Except as set forth in Section 2.9(h), and subject to the last sentence of Section 8.2, each Investor, Management Investor, Management Entity, and Family Group Member seeking to Transfer any shares of Common Stock held by it prior to the Qualified IPO and after its respective Transfer Restriction Period or as otherwise permitted under Section 2.2(c) (a “ Selling Investor ”) must first comply with the provisions of this Section 2.9 and, if applicable, Section 2.7 (Tag-Along Rights).

 

(e) Section 2.9(f) of the Agreement is hereby amended by replacing the words “selling Investor” with “Selling Investor”.

 

5


(f) Article II of the Agreement is hereby amended by adding, immediately following Section 2.12, the following new Sections 2.13, 2.14 and 2.15:

 

2.13 Certain Transfers by Management Investors .

 

(a) Notwithstanding anything in this Agreement to the contrary, each Management Investor is entitled, from time to time, without the consent of any other party hereto, to Transfer any or all of the Common Stock owned by it to a Family Group Member or Management Trust. As a condition to any such Transfer, any such transferee must execute and deliver to the Company an instrument in form and substance reasonably satisfactory to the Company agreeing to be bound hereby as a Permitted Transferee.

 

(b) Notwithstanding any provision in the Agreement to the contrary, the Company may, from time to time, permit any Management Investor to Transfer any shares held by such Management Investor to the Company without complying with the requirements set forth in this Article II other than the requirements set forth in Section 2.4.

 

2.14 Call Rights .

 

(a) If, prior to the Lapse Date, a Management Investor ceases to be employed by the Company or any subsidiary of the Company for any reason (a “ Termination ”), the Company and the Investors will have the rights (the “ Call Rights ”) specified below to purchase the Common Stock held by such Management Investor and his Permitted Transferees.

 

(b) In the event of a Termination of a Management Investor for any reason other than Cause, the Company will have the right (but not the obligation) to purchase from such Management Investor and his Permitted Transferees, and such Management Investor and his Permitted Transferees will be required to sell to the Company any or all of the Common Stock held by such Management Investor and his Permitted Transferees at a price per share equal to the Fair Market Value as of the date the Company first exercises such Call Right with respect to such Management Investor.

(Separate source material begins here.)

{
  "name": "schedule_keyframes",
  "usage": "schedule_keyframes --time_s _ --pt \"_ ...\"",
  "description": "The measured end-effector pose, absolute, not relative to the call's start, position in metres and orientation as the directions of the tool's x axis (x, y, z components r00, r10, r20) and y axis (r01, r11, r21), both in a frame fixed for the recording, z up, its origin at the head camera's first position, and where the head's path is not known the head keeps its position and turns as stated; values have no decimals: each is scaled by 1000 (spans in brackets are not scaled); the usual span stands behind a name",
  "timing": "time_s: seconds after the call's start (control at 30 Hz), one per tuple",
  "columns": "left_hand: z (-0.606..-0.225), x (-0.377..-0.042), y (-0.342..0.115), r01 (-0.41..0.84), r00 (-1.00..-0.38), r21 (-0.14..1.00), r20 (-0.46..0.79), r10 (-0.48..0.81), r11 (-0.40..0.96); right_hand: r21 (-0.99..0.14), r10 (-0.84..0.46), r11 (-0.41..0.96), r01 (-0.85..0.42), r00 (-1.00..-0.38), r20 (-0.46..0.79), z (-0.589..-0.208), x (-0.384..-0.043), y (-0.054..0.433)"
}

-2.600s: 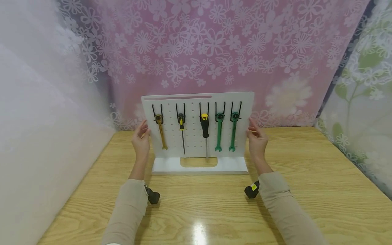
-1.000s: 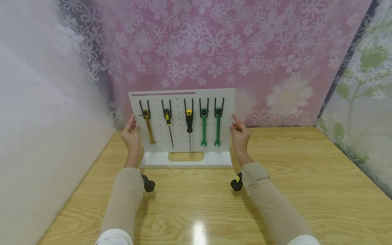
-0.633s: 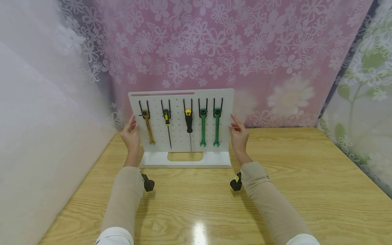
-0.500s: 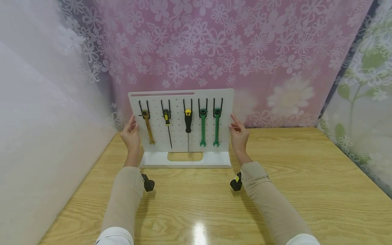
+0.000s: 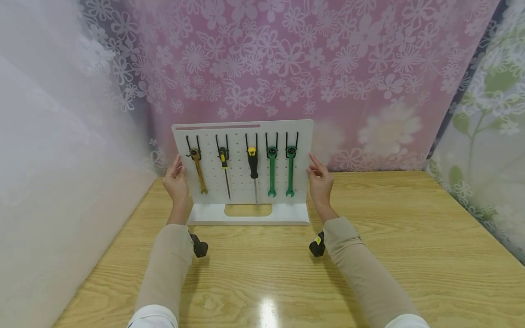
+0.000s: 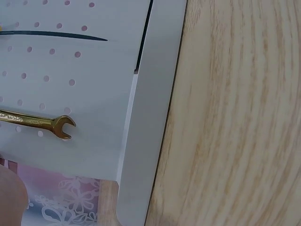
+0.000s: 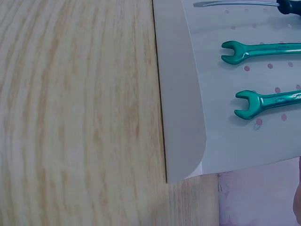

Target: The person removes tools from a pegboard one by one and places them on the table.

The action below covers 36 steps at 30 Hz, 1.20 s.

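A white pegboard stand (image 5: 239,189) is upright on the table, its base lip facing me. At its left edge my left hand (image 5: 176,182) grips the side between thumb and fingers. My right hand (image 5: 321,184) does likewise at the right edge. From black hooks hang, left to right, a gold wrench (image 5: 198,172), a small yellow-black screwdriver (image 5: 223,159), a larger black screwdriver (image 5: 253,165) with a yellow top, and two green wrenches, one (image 5: 272,175) beside the other (image 5: 290,175). In the wrist views only a bit of each hand shows.
The wood-grain table (image 5: 254,269) spreads out around the stand. Behind it hangs a pink flowered curtain (image 5: 262,59); a pale wall (image 5: 74,159) rises on the left and a floral panel (image 5: 488,150) on the right. Black wrist cameras hang below both sleeves.
Since the oldest frame the pegboard, with both hands on it, has moved left and slightly back. Over the last second it stays put, while the larger screwdriver swings slightly on its hook.
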<state>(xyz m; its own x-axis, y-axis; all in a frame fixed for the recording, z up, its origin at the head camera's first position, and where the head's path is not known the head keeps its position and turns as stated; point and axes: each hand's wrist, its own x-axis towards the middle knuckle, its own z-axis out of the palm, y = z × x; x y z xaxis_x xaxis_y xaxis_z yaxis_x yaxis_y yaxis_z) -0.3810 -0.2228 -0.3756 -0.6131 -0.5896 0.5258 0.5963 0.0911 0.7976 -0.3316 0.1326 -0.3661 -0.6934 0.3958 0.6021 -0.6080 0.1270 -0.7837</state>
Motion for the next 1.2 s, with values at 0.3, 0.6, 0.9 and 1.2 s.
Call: schedule_keyframes --time_s 0.3,0.6,0.9,1.2 --pt "-371 -372 -220 590 -603 798 536 -591 123 -774 425 151 -615 -666 613 -370 -335 130" --pt "-376 -385 -230 544 -609 830 493 -621 125 -792 450 145 -593 -674 586 -379 -348 127" --pt "-366 -371 -234 541 -658 841 446 -607 31 -815 454 148 -560 -693 559 -386 -355 121" --pt "-357 -357 -228 527 -657 846 465 -594 78 -768 360 198 -609 -683 635 -368 -327 117"
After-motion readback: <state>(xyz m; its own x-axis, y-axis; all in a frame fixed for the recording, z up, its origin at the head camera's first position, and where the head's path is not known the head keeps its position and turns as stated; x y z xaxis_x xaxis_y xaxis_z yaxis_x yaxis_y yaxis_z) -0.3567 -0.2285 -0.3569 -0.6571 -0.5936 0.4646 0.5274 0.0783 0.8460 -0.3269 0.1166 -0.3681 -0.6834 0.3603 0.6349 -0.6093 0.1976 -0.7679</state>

In the event of a Termination of such Management Investor for Cause, the Company (or any of its assignees) will have the right (but not the obligation) to purchase from such Persons, and such Persons will be required to sell to the Company (or to any such assignee) any or all of his Common Stock (including any fractional shares) at a price per share equal to the lower of (i) the price per share paid for such Common Stock by such Management Investor, provided that if the price per share paid for such Common Stock is zero, then the price per share paid will be deemed to be the par value and (ii) the Fair Market Value as of the date the Company first exercises such Call Right with respect to such Management Investor. With respect to any particular shares of Common Stock, the Company will have such Call Rights for a period commencing on the date (the “ Call Commencement Date ”) that is the later of (A) the date of the Termination, and (B) in the case of Common Stock received upon the exercise of Common Stock Equivalents, the date of the exercise of such Common Stock Equivalents.